As the silk-screen process faithfully reproduces Arabic script within the body of the work, it is possible to read the message, daubed in Arabic on a Gazan wall during the “stones Intifada” in the late 80s. For those unable to read Arabic, however, the title gives the essential meaning of the piece, while revealing little else about the communication. In fact, the text is a farewell note written to his mother by a young man, explaining his decision to leave home to join the Intifada (uprising) in order to fight against the Israeli Defence Force (IDF) occupying Gaza.

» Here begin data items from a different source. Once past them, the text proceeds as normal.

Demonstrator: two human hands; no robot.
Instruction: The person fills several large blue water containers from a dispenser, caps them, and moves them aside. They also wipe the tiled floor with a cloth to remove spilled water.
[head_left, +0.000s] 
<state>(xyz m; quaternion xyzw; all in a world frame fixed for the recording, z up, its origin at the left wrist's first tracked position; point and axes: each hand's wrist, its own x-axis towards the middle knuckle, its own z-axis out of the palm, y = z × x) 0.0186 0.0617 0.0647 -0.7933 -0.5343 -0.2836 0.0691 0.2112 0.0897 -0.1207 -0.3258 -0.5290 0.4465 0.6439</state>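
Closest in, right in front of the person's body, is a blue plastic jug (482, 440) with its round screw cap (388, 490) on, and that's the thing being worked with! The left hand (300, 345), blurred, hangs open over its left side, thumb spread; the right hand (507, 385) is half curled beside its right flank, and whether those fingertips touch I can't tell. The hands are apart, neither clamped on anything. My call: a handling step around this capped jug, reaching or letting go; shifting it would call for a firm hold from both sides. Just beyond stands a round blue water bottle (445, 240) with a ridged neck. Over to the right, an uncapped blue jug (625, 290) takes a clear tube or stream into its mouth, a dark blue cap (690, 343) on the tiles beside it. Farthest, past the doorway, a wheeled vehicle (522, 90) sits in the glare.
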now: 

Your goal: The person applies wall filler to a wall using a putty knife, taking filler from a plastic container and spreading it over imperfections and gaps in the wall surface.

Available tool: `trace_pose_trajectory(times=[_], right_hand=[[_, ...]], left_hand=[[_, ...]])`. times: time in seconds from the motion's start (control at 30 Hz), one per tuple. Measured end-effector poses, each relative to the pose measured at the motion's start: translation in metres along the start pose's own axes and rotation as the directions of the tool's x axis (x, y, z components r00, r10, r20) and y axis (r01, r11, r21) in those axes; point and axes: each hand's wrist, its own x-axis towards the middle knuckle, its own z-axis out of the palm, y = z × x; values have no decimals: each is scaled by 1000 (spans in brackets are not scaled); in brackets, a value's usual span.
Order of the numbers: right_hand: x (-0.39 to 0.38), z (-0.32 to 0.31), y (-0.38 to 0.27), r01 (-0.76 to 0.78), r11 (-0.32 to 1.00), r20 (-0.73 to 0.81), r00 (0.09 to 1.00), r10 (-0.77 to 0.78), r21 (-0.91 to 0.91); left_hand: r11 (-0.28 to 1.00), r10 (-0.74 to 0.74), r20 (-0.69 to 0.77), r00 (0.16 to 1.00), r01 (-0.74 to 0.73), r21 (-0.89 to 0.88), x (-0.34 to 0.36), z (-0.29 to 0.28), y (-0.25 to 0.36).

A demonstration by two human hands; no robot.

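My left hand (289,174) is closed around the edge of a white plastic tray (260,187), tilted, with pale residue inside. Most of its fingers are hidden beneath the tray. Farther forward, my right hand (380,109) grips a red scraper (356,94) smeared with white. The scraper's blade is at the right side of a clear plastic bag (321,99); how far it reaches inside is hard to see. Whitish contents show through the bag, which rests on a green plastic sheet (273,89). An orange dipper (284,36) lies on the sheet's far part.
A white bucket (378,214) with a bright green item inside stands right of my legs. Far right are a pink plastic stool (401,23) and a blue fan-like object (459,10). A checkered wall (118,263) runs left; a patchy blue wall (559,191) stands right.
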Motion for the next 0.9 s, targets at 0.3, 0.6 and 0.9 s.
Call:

This image bears out Shawa’s contention that the messages appearing on Gazan walls were anything but mere graffiti. Instead, they were a necessary means of communication between the ordinary citizens under the extraordinary conditions of a full media blackout during a repressive occupation. Presumably the boy writing this message has “gone underground” and what is here recorded is the heart-rending message he is trying to ensure is passed on to his mother. As with other works in the series the original black and white photograph is overprinted with a colour “filter” (the artist’s term) a simple geometric shape that also refers to the idea of universal mathematical truths, which never change. The colour purple recalls a time when the IDF ran out of the white paint they were using, each night, to whitewash over messages, so began to use purple paint instead. The colour purple thus became the de facto colour of censorship, used to overpaint the many messages of anger, hope and despair that were daily posted afresh on the walls of Gaza. In this instance, the diamond-shaped purple lozenges act to highlight and focus attention on the text of the message being transmitted.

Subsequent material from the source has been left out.